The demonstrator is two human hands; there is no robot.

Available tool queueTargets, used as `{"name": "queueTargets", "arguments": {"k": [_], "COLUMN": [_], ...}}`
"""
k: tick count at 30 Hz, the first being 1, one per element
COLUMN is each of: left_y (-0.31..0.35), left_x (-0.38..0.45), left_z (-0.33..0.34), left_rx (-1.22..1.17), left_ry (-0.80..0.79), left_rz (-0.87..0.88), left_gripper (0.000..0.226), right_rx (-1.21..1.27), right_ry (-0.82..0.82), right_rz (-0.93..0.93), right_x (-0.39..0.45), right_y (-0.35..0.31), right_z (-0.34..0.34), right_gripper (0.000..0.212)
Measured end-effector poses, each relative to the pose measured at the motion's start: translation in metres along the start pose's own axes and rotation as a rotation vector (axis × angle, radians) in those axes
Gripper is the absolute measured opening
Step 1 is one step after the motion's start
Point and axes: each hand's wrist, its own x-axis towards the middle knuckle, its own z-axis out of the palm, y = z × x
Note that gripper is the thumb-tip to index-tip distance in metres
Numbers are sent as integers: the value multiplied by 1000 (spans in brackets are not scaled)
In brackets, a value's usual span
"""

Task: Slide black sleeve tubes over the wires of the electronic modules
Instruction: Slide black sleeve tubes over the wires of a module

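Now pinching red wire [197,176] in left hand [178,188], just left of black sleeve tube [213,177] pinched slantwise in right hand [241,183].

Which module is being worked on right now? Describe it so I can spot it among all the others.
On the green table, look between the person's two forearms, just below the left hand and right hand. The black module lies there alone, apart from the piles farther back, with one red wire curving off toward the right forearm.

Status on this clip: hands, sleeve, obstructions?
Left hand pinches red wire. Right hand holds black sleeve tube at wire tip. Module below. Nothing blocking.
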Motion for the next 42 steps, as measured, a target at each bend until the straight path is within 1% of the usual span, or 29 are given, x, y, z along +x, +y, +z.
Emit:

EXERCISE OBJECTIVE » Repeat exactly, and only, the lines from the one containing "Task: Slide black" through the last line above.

OUTPUT OF THE TASK »
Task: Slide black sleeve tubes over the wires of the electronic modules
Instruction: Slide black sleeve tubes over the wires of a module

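Now pinching red wire [197,176] in left hand [178,188], just left of black sleeve tube [213,177] pinched slantwise in right hand [241,183].

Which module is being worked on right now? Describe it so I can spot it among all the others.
On the green table, look between the person's two forearms, just below the left hand and right hand. The black module lies there alone, apart from the piles farther back, with one red wire curving off toward the right forearm.

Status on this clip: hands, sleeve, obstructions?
Left hand pinches red wire. Right hand holds black sleeve tube at wire tip. Module below. Nothing blocking.
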Motion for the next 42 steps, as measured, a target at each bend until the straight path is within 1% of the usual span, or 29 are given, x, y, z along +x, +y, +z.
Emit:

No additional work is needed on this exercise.